Towards Enforcing Company Policy Adherence in Agentic Workflows
Naama Zwerdling, David Boaz, Ella Rabinovich, Guy Uziel, David Amid, Ateret Anaby-Tavor
TL;DR
The paper tackles the problem of reliably enforcing company policies in agentic workflows powered by large language models. It introduces a deterministic, two-phase framework consisting of an offline buildtime policy-to-tool mapping (Tool-Policy Mapper) and a runtime guard-generation component (ToolGuards) that execute before each tool invocation. Through evaluation in the $\tau$-bench Airlines domain, the approach yields encouraging improvements in end-to-end policy adherence, demonstrating substantial gains over baseline, best-effort methods and offering a scalable path toward enterprise-grade deployment.
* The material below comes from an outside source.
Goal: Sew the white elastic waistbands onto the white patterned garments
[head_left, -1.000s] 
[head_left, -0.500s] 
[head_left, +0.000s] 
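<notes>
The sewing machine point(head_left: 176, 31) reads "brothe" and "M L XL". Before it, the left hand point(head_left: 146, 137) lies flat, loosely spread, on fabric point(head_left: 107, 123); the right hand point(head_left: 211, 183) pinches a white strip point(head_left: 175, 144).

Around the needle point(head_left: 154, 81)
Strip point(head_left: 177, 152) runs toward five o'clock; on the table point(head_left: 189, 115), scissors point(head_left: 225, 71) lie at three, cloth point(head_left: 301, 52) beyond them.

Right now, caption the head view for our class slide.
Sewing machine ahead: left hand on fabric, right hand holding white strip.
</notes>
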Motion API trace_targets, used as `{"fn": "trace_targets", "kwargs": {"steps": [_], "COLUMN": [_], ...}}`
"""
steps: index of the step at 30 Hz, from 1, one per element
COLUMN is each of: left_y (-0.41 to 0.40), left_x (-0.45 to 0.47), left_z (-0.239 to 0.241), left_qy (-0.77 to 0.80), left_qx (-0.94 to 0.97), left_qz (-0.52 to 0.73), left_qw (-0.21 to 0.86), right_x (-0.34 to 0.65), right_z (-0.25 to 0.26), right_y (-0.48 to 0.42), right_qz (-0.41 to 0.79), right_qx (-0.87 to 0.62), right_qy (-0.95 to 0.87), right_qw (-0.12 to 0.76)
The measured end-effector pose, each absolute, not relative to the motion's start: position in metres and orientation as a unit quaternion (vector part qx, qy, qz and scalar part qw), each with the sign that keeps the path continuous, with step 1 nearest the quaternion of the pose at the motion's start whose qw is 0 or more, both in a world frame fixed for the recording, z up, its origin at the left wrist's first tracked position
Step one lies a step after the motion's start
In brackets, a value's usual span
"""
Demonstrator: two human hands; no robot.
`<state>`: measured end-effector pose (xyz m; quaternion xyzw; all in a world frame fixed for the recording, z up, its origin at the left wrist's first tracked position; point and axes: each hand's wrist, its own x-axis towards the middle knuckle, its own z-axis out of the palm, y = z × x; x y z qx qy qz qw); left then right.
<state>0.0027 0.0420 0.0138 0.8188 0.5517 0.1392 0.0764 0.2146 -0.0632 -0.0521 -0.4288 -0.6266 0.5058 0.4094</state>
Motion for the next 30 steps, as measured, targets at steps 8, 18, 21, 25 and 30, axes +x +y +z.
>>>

The work provides a detailed lifecycle, evaluation methods, and practical guidance for integrating policy-aware enforcement into existing agentic frameworks, highlighting both potential benefits and real-world challenges that remain to be addressed.
Abstract
Large Language Model (LLM) agents hold promise for a flexible and scalable alternative to traditional business process automation, but struggle to reliably follow complex company policies. In this study we introduce a deterministic, transparent, and modular framework for enforcing business policy adherence in agentic workflows. Our method operates in two phases: (1) an offline buildtime stage that compiles policy documents into verifiable guard code associated with tool use, and (2) a runtime integration where these guards ensure compliance before each agent action. We demonstrate our approach on the challenging $τ$-bench Airlines domain, showing encouraging preliminary results in policy enforcement, and further outline key challenges for real-world deployments.